Zhang Hezhi memperlihatkan ekspresi sombong yang agak bodoh, "Aku memang beruntung."
Moko Wanjun memandangnya tanpa kata, "Jadi kau membiarkan kami berdua menanggung masalahmu?"
Ekspresi Zhang Hezhi ringan dan tak berdosa, "Memang begitulah kenyataannya."
Yuebai terdiam, memang benar, dia beruntung.
"Bagaimana dengan mereka..." Yuebai melirik para pelayan di belakangnya.
Zhang Hezhi tersenyum malu, namun di matanya terlihat merah gelap penuh dendam.
Terdengar beberapa suara "plak-plak" halus, suara pisau menusuk tubuh manusia. Lalu, seorang pelayan yang sangat dekat jatuh dari punggung kuda, dan tak seorang pun menoleh. Tubuh pelayan itu langsung dilindas kuda-kuda yang melaju, menjadi daging lumat.
Yuebai sempat terdiam, meski segera menyusul, hentian mendadaknya di tengah kecepatan tinggi sangat mencolok, membuat Zhang Hezhi dan Moko Wanjun menatapnya. Tapi ia tak berkata apa-apa, hanya mengikuti dengan tenang.
Pertumpahan darah para penguasa, selalu menelan korban dari kalangan bawah.

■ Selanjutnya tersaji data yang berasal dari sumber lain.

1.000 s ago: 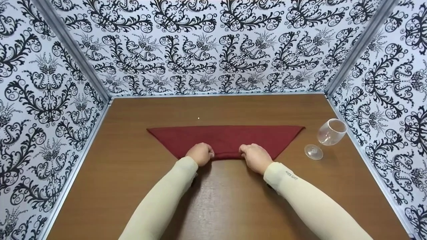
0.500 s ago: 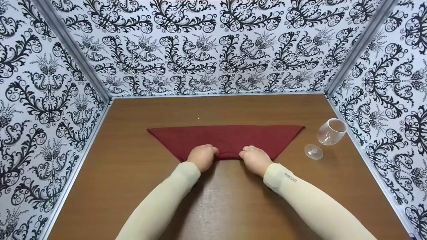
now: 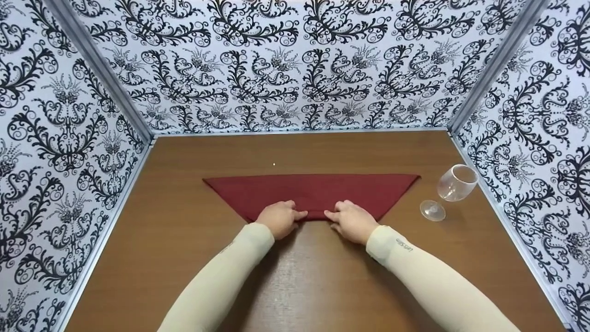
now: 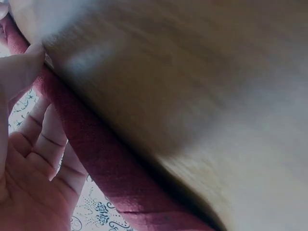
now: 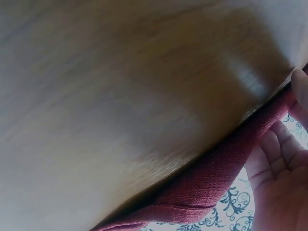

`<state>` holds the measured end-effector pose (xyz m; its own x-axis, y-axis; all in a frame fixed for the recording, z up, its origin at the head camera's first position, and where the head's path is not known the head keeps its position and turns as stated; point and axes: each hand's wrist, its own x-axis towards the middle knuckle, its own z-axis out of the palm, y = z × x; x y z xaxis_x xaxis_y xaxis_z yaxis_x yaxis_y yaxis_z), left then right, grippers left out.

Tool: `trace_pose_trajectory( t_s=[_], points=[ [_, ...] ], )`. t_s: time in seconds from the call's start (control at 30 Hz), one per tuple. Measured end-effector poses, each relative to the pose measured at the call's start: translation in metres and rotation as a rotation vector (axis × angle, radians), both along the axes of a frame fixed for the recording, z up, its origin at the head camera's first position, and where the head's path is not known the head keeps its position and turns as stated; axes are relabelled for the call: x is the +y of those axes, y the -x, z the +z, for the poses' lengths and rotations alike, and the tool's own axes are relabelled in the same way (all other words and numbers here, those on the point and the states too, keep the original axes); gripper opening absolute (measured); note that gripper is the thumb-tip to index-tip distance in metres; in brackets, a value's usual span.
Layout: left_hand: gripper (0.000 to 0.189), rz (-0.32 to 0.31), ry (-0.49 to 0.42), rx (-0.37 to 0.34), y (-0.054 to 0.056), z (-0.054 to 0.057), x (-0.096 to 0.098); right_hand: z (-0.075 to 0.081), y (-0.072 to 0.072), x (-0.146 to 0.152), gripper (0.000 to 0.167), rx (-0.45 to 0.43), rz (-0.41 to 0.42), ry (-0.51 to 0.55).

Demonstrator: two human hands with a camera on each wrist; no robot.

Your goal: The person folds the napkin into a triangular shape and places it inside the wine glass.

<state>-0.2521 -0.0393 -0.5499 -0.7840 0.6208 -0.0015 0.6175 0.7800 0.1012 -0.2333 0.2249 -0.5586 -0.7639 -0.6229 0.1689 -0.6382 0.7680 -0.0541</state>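
Observation:
A dark red cloth napkin (image 3: 313, 190) lies across the wooden table, its long straight edge away from me and its sides slanting in toward me. The near edge is turned into a narrow roll. My left hand (image 3: 278, 219) pinches this roll left of its middle, index finger pointing inward. Opposite it, my right hand (image 3: 352, 222) pinches the roll on the right. Both wrist views show the thumb on the near side of the rolled napkin (image 4: 103, 144) and the other fingers beyond it. The roll's ends are partly hidden behind the hands.
A clear stemmed wine glass (image 3: 456, 185) stands to the right of the napkin, near the table's right edge. Walls with black scroll patterns (image 3: 295, 69) enclose the back and both sides of the wooden table (image 3: 304, 281).
My left hand has shifted slightly inward along the near edge. The index fingers of both hands now stretch toward each other over the roll. The napkin's far edge and the glass stay put.

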Motion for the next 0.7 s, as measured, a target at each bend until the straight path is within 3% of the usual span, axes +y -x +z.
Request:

Saat kejadian itu berlangsung, mereka sudah tak jauh dari kota. Seharusnya orang-orang di dalam melihatnya, namun tak ada reaksi sama sekali. Yuebai langsung paham, cara Zhang Hezhi bertindak seperti ini pasti sudah berulang kali dilakukan.
Zhang Hezhi terdiam sebentar, lalu berkata, "Putri pengasuhku juga tewas di tangan orang itu."
"Ah?" Yuebai terkejut, lalu mengibas tangan, "Kau tidak perlu menjelaskan padaku."
Meski berkata begitu, nada Yuebai sudah berubah.
Putra penguasa kota kembali, tentu tak perlu antre. Tak seorang pun berani menghalangi, mereka melaju seperti angin, orang-orang menyingkir, bahkan mengangkat kepala pun tak berani.
Angin kejam itu langsung bertiup ke kediaman penguasa kota. Zhang Hezhi sudah kembali memasang ekspresi sombong dan ringan di wajahnya. Ia turun dari kuda, melemparkan cambuk dan kuda pada pelayan yang buru-buru datang, lalu mengajak kedua tamunya masuk ke dalam.
Baru saja masuk ke halaman, segerombolan wanita cantik langsung mengelilingi Zhang Hezhi, memanggil "Tuan muda, tuan muda" tanpa henti. Aroma bedak dan parfum yang pekat sampai-sampai membuat Yuebai merasa ingin muntah.
Belum lagi Zhang Hezhi belum cukup umur, meski ia sudah dewasa, membiarkan begitu banyak wanita masuk ke rumah, apakah ingin memanjakan atau menenggelamkan?
Namun Zhang Hezhi tampak sudah terbiasa, dengan santai merangkul seorang gadis cantik dan mencium pipinya. Ia tertawa terbahak-bahak sambil menunjuk Moko Wanjun dan Yuebai, "Mereka adalah tamu kehormatan, kalian harus melayani mereka dengan baik!"